O que mais nos revolta é ver trajetórias exemplares como a dela e a da Comandante Deyse Barbosa serem interrompidas de forma tão triste, justamente quando essas mulheres chegaram ao topo para incentivar outras e mostrar a força feminina em espaços de poder.
Essas guerreiras conquistaram seus postos com mérito e serviam de inspiração até para seus próprios parceiros, mas infelizmente tiveram seus sonhos ceifados por homens que, agindo em casos isolados, traíram o juramento de proteção que a farda exige.
É preciso deixar claro que essas tragédias não refletem o caráter da nossa Polícia Militar ou da nossa Guarda Municipal, instituições que respeitamos e que são formadas por homens e mulheres de honra, mas não podemos fechar os olhos quando o perigo vem de dentro da própria guarnição. Qual é o exemplo que fica quando aquele que deveria dar o exemplo de conduta e proteção usa sua posição para oprimir e silenciar?
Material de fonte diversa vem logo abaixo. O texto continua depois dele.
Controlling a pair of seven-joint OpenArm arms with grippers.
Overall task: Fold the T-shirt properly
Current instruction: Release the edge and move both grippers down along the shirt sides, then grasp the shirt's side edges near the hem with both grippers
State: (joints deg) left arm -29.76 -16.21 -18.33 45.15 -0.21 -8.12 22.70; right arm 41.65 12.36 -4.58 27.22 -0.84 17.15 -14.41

O comportamento de "macho alfa" e a dissimulação desses agressores são o que estamos combatendo com rigor, pois a lei deve ser implacável, especialmente quando o crime acontece dentro das fileiras que deveriam guardar a sociedade. O narcisismo mata e a nossa segurança não pode depender da vaidade de quem se acha dono de outra vida sob o pretexto de ser superior, por isso sigo aqui, no meu conteúdo e no Zatum Notícias, exaltando os bons profissionais da segurança, mas batendo de frente com esses casos independentes que destroem carreiras que eram luz para tantas outras mulheres.
A nossa união é a única arma para que nomes como Gisele e Deyse não sejam esquecidos e para que o respeito seja a única regra, independentemente de patente ou cargo, pois o verdadeiro valor de um homem está no caráter e não na força que ele usa para tentar apagar o brilho de quem ele deveria admirar.